◆ WHAT YOU NEED TO DO
Below are several records. Retype exactly those lines running from the one with "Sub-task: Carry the" through the one with "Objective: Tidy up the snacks", end lines included, and no others.

*** Opening DATA SUPPLIED ***

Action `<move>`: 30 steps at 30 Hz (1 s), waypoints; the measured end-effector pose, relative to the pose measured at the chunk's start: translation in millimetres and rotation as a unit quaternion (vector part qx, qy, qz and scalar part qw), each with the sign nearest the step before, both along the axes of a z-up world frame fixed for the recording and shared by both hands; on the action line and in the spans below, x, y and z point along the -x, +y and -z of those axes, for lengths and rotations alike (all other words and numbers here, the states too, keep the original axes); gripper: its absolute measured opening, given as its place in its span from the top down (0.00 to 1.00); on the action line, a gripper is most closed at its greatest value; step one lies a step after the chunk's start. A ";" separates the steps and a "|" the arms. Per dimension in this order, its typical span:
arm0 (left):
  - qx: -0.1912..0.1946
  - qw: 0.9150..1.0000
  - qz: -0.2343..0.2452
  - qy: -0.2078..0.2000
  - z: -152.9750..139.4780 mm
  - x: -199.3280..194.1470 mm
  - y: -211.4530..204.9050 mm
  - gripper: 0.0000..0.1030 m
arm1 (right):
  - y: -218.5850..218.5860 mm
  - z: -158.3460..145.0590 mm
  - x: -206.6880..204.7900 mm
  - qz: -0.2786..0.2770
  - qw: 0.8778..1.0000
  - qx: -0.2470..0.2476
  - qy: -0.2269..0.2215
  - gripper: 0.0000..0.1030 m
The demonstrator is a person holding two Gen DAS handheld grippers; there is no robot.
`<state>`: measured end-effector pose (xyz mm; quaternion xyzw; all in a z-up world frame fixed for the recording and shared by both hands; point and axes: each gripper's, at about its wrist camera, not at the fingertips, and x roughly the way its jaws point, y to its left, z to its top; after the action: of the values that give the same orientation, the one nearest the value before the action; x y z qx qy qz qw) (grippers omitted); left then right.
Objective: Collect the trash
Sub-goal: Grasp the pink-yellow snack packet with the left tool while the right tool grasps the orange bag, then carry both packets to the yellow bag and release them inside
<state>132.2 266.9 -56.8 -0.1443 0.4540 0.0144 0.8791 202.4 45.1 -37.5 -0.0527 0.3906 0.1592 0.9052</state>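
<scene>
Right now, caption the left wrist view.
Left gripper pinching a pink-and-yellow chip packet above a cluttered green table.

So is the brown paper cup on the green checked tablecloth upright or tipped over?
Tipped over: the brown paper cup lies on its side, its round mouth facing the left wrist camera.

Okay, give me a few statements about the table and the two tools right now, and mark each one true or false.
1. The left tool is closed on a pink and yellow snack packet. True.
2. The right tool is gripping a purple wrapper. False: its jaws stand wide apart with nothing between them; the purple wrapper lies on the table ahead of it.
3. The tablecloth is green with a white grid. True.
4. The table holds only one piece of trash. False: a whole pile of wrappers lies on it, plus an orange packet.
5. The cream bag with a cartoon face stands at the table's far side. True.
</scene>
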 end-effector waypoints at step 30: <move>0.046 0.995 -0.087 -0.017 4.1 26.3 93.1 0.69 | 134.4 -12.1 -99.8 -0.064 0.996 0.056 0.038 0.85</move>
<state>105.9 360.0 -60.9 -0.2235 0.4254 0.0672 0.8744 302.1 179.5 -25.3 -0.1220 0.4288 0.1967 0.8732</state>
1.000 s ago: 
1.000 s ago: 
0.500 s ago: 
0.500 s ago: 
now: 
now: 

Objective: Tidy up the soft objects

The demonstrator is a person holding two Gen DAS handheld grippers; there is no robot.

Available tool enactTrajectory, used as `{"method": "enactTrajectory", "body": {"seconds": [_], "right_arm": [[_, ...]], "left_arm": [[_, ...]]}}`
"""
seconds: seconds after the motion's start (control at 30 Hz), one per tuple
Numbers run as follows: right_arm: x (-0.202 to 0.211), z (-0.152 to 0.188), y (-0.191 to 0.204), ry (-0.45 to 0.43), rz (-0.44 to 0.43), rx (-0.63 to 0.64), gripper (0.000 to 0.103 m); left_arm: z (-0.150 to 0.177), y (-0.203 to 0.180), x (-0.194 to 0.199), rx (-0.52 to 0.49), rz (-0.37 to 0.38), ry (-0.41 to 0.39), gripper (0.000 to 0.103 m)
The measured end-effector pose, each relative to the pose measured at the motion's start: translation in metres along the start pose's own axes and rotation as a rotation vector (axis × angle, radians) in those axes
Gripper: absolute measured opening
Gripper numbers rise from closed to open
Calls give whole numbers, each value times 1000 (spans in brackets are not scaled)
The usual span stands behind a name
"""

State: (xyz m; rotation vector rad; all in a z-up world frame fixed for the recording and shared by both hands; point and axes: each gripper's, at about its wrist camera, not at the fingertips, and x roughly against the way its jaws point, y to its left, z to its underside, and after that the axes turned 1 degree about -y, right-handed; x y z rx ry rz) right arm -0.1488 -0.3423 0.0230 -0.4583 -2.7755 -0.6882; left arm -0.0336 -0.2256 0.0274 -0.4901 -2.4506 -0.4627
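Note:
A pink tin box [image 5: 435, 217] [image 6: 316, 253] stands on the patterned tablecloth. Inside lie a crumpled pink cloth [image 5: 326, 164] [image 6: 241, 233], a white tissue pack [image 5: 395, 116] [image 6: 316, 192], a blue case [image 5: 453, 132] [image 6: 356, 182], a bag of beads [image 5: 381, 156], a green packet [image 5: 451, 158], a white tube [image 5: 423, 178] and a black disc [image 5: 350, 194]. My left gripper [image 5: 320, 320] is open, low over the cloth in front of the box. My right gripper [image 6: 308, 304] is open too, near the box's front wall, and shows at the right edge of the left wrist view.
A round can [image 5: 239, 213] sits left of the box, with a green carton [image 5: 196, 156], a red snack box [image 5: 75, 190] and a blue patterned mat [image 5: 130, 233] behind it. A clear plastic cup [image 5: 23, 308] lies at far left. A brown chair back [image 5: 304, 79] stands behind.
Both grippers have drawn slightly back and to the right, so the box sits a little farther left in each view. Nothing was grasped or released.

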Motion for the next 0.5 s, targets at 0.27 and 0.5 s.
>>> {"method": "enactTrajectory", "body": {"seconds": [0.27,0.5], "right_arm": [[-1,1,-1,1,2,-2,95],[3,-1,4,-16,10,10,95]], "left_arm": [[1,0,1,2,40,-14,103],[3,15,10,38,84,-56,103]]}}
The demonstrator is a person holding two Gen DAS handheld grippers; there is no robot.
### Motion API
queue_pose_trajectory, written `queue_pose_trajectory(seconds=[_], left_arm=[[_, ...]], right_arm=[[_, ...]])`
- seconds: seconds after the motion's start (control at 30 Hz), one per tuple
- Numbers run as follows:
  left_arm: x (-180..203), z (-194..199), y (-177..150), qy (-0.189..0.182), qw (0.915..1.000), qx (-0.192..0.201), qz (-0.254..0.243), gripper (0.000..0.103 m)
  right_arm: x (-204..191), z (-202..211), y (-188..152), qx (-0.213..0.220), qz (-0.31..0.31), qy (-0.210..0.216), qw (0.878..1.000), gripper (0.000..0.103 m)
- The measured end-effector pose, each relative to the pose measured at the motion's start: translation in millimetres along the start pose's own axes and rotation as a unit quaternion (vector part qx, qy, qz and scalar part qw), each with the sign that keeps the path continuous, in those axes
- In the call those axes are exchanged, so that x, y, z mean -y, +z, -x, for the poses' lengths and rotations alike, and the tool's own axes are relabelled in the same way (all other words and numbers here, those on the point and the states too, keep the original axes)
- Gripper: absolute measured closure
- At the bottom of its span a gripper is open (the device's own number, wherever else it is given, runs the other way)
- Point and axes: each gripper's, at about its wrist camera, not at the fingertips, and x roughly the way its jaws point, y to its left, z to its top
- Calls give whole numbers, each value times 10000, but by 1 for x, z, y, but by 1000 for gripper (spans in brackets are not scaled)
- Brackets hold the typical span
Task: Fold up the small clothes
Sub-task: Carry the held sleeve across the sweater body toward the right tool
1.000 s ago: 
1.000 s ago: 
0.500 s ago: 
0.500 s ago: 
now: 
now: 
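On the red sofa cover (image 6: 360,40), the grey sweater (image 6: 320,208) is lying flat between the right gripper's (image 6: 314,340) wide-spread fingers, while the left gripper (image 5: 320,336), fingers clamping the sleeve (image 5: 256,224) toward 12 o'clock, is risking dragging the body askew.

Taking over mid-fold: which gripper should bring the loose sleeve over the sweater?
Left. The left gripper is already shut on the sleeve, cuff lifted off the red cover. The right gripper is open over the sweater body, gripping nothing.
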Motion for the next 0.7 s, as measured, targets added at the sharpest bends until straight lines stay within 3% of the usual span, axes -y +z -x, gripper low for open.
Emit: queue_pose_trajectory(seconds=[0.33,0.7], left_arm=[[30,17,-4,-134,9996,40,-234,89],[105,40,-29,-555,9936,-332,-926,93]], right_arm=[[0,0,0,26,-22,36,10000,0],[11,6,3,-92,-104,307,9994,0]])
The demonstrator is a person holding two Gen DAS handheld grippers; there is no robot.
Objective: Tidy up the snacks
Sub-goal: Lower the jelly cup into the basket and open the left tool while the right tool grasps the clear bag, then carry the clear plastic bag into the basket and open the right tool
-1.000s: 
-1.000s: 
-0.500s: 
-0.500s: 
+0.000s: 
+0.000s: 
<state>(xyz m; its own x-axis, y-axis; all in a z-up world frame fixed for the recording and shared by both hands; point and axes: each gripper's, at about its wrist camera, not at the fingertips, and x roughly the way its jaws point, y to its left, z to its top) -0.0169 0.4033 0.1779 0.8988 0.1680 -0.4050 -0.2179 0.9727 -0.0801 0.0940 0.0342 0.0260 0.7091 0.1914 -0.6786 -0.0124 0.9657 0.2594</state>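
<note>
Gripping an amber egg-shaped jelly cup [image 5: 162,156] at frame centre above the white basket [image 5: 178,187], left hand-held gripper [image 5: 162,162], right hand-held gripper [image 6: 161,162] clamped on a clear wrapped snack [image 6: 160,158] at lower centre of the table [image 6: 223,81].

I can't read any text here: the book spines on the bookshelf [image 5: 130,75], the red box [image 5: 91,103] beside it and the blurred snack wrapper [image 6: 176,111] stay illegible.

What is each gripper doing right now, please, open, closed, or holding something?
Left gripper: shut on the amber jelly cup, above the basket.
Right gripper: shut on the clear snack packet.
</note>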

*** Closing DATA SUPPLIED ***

◆ TASK RESPONSE
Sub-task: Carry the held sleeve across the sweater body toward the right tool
1.000 s ago: 
1.000 s ago: 
0.500 s ago: 
0.500 s ago: 
now: 
now: 
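On the red sofa cover (image 6: 360,40), the grey sweater (image 6: 320,208) is lying flat between the right gripper's (image 6: 314,340) wide-spread fingers, while the left gripper (image 5: 320,336), fingers clamping the sleeve (image 5: 256,224) toward 12 o'clock, is risking dragging the body askew.

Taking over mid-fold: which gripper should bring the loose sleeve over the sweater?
Left. The left gripper is already shut on the sleeve, cuff lifted off the red cover. The right gripper is open over the sweater body, gripping nothing.
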Motion for the next 0.7 s, as measured, targets added at the sharpest bends until straight lines stay within 3% of the usual span, axes -y +z -x, gripper low for open.
Emit: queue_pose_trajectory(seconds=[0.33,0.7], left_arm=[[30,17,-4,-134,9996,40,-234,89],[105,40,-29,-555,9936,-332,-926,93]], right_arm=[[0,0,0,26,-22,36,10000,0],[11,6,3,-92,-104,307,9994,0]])
The demonstrator is a person holding two Gen DAS handheld grippers; there is no robot.
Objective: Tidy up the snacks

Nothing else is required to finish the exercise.